> **What the task asks**
Exactly reproduce each line of the listing that follows.

> **Recorded information**
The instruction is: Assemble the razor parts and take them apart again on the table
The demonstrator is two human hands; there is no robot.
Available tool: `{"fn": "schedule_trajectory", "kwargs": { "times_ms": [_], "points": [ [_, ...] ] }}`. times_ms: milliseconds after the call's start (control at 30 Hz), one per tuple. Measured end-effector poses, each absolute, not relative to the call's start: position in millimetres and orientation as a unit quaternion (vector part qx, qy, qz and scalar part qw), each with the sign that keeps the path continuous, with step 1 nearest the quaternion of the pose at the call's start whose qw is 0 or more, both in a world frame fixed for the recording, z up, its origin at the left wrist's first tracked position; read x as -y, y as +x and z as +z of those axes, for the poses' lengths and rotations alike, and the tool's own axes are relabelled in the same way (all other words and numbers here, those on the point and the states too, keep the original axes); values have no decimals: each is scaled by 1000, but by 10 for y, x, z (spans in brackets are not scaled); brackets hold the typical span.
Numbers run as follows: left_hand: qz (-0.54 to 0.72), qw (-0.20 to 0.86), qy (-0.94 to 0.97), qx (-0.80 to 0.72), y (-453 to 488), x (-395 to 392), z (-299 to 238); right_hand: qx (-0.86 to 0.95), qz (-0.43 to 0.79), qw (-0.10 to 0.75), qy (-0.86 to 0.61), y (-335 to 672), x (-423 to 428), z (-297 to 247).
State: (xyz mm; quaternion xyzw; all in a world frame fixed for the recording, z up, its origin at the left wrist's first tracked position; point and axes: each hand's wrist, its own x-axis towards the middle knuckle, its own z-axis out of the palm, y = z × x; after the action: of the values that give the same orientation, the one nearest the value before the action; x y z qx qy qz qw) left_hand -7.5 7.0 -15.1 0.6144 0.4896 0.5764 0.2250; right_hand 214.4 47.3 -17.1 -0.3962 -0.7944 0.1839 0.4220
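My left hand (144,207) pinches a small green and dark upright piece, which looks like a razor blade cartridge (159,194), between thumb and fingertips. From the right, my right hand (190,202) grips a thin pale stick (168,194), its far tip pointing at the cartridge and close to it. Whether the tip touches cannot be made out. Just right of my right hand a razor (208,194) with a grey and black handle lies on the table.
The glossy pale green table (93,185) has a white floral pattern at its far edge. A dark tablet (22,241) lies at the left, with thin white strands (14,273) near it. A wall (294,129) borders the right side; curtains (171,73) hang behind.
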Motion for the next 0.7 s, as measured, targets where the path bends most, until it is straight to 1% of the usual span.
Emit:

> **Final answer**
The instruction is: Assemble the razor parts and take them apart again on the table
The demonstrator is two human hands; there is no robot.
Available tool: `{"fn": "schedule_trajectory", "kwargs": { "times_ms": [_], "points": [ [_, ...] ] }}`. times_ms: milliseconds after the call's start (control at 30 Hz), one per tuple. Measured end-effector poses, each absolute, not relative to the call's start: position in millimetres and orientation as a unit quaternion (vector part qx, qy, qz and scalar part qw), each with the sign that keeps the path continuous, with step 1 nearest the quaternion of the pose at the call's start whose qw is 0 or more, both in a world frame fixed for the recording, z up, its origin at the left wrist's first tracked position; read x as -y, y as +x and z as +z of those axes, for the poses' lengths and rotations alike, and the tool's own axes are relabelled in the same way (all other words and numbers here, those on the point and the states too, keep the original axes); values have no decimals: each is scaled by 1000, but by 10 for y, x, z (spans in brackets are not scaled); brackets hold the typical span.
Numbers run as follows: left_hand: qz (-0.54 to 0.72), qw (-0.20 to 0.86), qy (-0.94 to 0.97), qx (-0.80 to 0.72), y (-453 to 488), x (-395 to 392), z (-299 to 238); right_hand: qx (-0.86 to 0.95), qz (-0.43 to 0.79), qw (-0.10 to 0.75), qy (-0.86 to 0.61), y (-335 to 672), x (-423 to 428), z (-297 to 247).
State: (xyz mm; quaternion xyzw; all in a world frame fixed for the recording, z up, its origin at the left wrist's first tracked position; point and axes: each hand's wrist, its own x-axis towards the middle knuckle, its own z-axis out of the palm, y = z × x; after the action: of the values that give the same orientation, the one nearest the value before the action; x y z qx qy qz qw) left_hand -7.5 7.0 -15.1 0.6144 0.4896 0.5764 0.2250; right_hand 214.4 47.3 -17.1 -0.3962 -0.7944 0.1839 0.4220
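My left hand (144,207) pinches a small green and dark upright piece, which looks like a razor blade cartridge (159,194), between thumb and fingertips. From the right, my right hand (190,202) grips a thin pale stick (168,194), its far tip pointing at the cartridge and close to it. Whether the tip touches cannot be made out. Just right of my right hand a razor (208,194) with a grey and black handle lies on the table.
The glossy pale green table (93,185) has a white floral pattern at its far edge. A dark tablet (22,241) lies at the left, with thin white strands (14,273) near it. A wall (294,129) borders the right side; curtains (171,73) hang behind.
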Motion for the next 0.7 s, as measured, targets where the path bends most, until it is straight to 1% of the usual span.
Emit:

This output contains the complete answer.